Editor's Note: Comments are not edited or fact-checked by the East Bay Express.

I'm so glad someone finally said this. We over here in San Francisco had to deal with her inept office for some time, and we have major crime increases to show for it. The mayor finally fired her quietly, and now Oakland is paying the price. Best of luck to you all; keep taking her to task. I wish SF had done what you are doing sooner. It might have saved some lives. Some of us liberals have got to realize that inner city crime doesn't just "penalize" poor folk who commit the crimes; it victimizes the law-abiding poor folk, too.

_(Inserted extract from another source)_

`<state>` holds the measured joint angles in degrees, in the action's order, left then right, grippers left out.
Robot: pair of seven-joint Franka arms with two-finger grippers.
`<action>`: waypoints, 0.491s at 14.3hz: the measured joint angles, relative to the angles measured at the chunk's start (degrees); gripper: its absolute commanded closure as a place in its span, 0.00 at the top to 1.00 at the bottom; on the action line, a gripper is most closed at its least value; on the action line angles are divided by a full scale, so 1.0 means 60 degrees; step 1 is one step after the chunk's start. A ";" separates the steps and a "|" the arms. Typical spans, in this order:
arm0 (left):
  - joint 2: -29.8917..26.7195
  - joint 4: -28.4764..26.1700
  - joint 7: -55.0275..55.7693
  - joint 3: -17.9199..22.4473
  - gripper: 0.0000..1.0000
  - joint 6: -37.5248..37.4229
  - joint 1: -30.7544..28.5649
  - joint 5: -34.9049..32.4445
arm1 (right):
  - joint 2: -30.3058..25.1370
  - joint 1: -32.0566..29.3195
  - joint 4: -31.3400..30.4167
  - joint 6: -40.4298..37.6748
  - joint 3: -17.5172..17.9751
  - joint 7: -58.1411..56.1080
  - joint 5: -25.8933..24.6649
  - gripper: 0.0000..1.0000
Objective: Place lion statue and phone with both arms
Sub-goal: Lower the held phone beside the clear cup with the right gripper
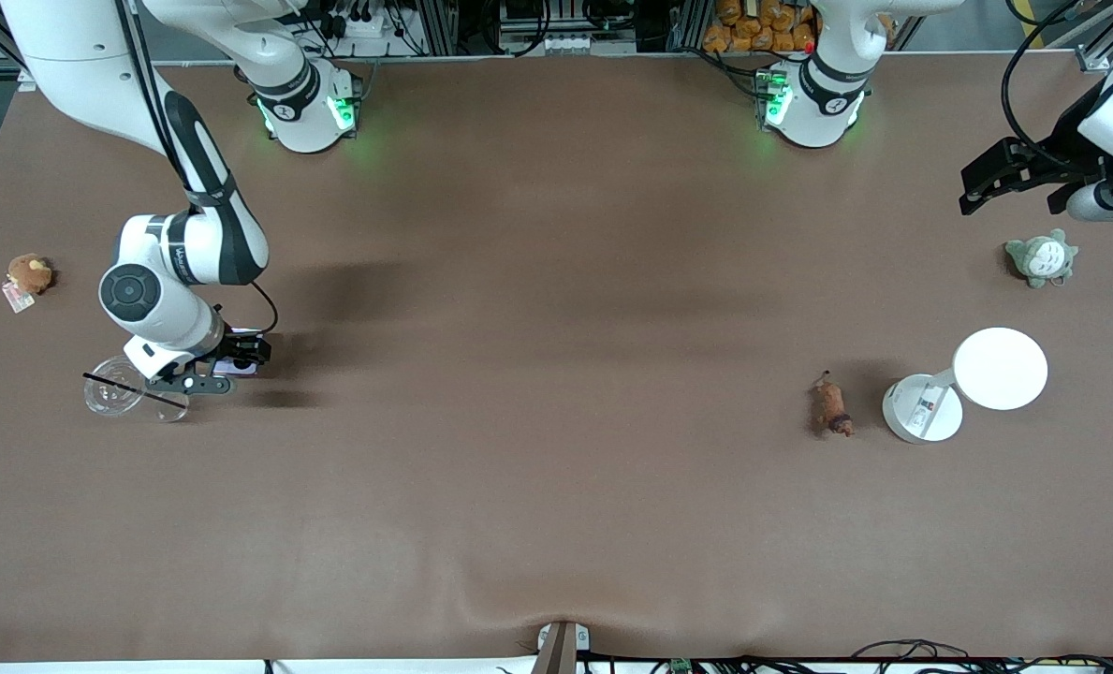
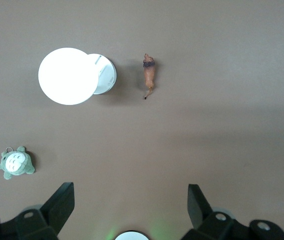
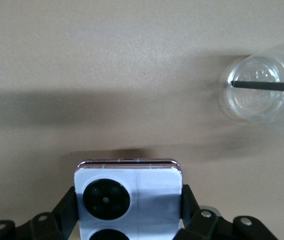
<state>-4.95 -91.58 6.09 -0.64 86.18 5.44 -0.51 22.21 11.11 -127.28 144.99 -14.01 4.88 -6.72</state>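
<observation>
So the tiny orange-brown lion statue [image 1: 833,406] with the darker head and thin tail just lies on the brown bench [image 1: 537,468] toward the left arm's end, right beside a white lamp-like thing with a round base and round disc head [image 1: 963,388]. A small grey-green plush [image 1: 1041,258] sits farther from the front camera than that. The left end effector [image 1: 973,192] hangs above this end with fingers spread wide, nothing in them. The pale lavender, nearly square folded phone [image 3: 128,197] is clamped in the right end effector [image 1: 238,360], low over the bench at the right arm's end, near a clear plastic cup with a black straw [image 1: 114,393]. A round brown plush with a tag [image 1: 27,275] sits by the edge.
</observation>
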 measured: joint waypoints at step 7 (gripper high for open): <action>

Comment by Anonymous - October 2, 2007 @ 07:03 PM

Next time you serve a few months incarcerated, miss, you tell us how foolish it is to have an inmate family advocate handle prison reform. Or the next time you go on visiting day and see the children sobbing as they're lead away by effectively single moms, married to small-time criminals guilty of nonviolent and often first-time crimes (mostly drug related). Then again, if you're a virtual (?) shill for the Prison Guard Union of California, or the Reagan era incepted and SO effective War on Drugs, well, you'd write basically what you have, here. A piece that has all the social insight and investigative reporting of an episode of COPS.

Comment by Anonymous - September 25, 2007 @ 10:01 AM

"clung on for a block" This is a glass half-full/half-empty scenario. Another take would be that Mr. 22-Gallon-Gas-Tank drove with a person on their hood for a block, refusing to allow the person to safely dismount. If this chasee hadn't un-clung after a block, presumably at the next stop sign or light, how far would Mr. Truck have driven with this scary (presumably dark-skinned) person on his hood?